Meet the Parents: The Petersons, The Smyths and the Janssens:

All three families believe in giving their kids their space so that they can be themselves. Yet, there's trouble here in River City. For the Peterson family, their child Skeeter tends to get into more trouble when his parents aren't around. For the Smyths, their daughter Patti tends to do scarier and scarier things right under her parents' noses. For Charley Janssen, the freedom from her parents has led to an opportunity for her to able to find her own place in the world as an artist, and entrepreneur.

How could so much freedom be a bad thing for some, and a good thing for others?

It is not in what we do, but our intentions that breed fortune or misfortune.

For the Petersons, a family of highly successful people who are captains of their industries, leaders in charity and the ultimate hosts, the space they offered Skeeter was filled with maids, video games, and "buddies" doing whatever he wanted, showing themselves to be understanding and cool parents.

For the Smyths, pillars of their community, the space was filled with chances to succeed.

Then there were the Janssens, who believed that sometimes, the best parenting involved benign neglect.

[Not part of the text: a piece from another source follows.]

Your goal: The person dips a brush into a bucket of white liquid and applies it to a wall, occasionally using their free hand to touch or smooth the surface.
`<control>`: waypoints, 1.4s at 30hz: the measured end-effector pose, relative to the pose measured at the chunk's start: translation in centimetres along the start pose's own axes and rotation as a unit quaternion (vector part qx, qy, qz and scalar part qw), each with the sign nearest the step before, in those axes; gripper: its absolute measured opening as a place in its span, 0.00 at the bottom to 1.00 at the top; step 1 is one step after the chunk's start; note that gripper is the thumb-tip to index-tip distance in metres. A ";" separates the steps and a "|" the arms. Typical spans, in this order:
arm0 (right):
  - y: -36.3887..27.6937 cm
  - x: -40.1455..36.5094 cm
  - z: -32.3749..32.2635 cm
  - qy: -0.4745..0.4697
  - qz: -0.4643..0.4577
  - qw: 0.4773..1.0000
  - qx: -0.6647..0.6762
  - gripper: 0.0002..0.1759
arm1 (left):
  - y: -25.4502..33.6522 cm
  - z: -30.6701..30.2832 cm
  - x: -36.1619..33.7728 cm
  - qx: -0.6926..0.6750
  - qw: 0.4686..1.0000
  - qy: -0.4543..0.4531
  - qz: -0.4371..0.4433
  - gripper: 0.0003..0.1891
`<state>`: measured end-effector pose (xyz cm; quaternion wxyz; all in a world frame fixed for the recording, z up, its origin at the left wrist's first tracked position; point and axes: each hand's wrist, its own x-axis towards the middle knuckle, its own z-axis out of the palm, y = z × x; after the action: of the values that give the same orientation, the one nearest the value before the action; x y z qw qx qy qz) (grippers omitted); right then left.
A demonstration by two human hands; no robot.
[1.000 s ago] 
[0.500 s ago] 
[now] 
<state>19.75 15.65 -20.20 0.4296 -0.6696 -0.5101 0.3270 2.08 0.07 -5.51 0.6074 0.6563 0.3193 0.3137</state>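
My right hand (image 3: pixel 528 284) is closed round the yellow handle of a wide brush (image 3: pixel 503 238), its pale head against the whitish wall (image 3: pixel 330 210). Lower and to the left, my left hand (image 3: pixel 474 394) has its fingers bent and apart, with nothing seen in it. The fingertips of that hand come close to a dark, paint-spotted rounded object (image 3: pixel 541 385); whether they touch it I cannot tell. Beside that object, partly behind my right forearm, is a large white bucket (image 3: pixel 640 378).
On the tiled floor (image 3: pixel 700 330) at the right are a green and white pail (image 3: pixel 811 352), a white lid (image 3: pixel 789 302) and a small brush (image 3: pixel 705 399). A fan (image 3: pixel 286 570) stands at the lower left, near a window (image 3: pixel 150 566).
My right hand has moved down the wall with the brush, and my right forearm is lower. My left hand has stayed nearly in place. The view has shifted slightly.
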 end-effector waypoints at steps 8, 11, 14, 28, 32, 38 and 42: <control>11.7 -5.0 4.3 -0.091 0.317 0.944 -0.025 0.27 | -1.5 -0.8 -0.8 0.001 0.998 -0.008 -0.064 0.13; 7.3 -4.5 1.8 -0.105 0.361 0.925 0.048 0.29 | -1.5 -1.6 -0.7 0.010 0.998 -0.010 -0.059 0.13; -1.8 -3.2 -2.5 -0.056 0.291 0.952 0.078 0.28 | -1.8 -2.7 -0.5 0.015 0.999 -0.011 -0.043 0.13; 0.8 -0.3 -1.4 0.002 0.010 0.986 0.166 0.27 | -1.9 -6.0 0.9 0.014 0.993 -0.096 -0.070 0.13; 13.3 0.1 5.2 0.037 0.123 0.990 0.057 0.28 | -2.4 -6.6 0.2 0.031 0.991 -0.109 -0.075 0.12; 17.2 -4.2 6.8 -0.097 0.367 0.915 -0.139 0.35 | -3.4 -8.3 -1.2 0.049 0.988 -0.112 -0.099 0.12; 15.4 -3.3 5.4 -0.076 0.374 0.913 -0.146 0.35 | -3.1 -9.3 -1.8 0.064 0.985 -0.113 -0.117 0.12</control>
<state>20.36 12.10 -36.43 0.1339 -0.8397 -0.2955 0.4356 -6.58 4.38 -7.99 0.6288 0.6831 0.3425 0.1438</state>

They wanted to allow Charley to find herself, be responsible for her curfews, take care of her work, and make her own life choices. All of these were accepted and this seemed to make Charley more sure of herself, investigative, and willing to give things her all. If it did not work out as she had anticipated, she would simply try another route free of fear or blame.

Was giving space wrong for Skeeter and Patti? Not necessarily, but sometimes what we don't say shouts louder than what we do say. When we have faith in our kids, it come from their strengths. When we are fearful of every bump, they feel unsafe in the world and often sabotage themselves, when we say the "right things" without sharing our deepest truths, our kids will minimize dangerous "adventures," and suffer the consequences.

How scary is it in this world today to trust that our children can be safe?

Studies on children's independent mobility show that our fears of childhood abductions by strangers (which are statistically incredibly low) are driving parents to chaperone their children everywhere, setting them up to

lose the freedom to create, explore, and gain mastery over their physical and social environments. They also lose opportunities that could be significant in developing healthy lifestyles, social networks, and environmental competence and resilience.

We need to allow our children to explore,

They need to be okay with the occasional scrape and scratch, to ensure that they are trained to be stranger-proofed without instilling fear. We also need to believe that each person has wisdom that will blossom when we encourage it.

Now, repeat after me:

When we say over and over again in our minds that we believe in the common sense of our children, and that they will learn from their mistakes and become the best that they can be, we send out that faith into our children. Unfortunately, the reverse is true as well. Be certain that they are up to no good and you shall be proved right.

To find our place in the world as young adults

We must first leave our father's house, leave all the things we know, leave our land, and go out towards an unknown adventure that promises us untold abundance if we keep faith in ourselves, and keep our wits about us. The first step in that system is space. No one can give that space more lovingly, or powerfully than a caring parent.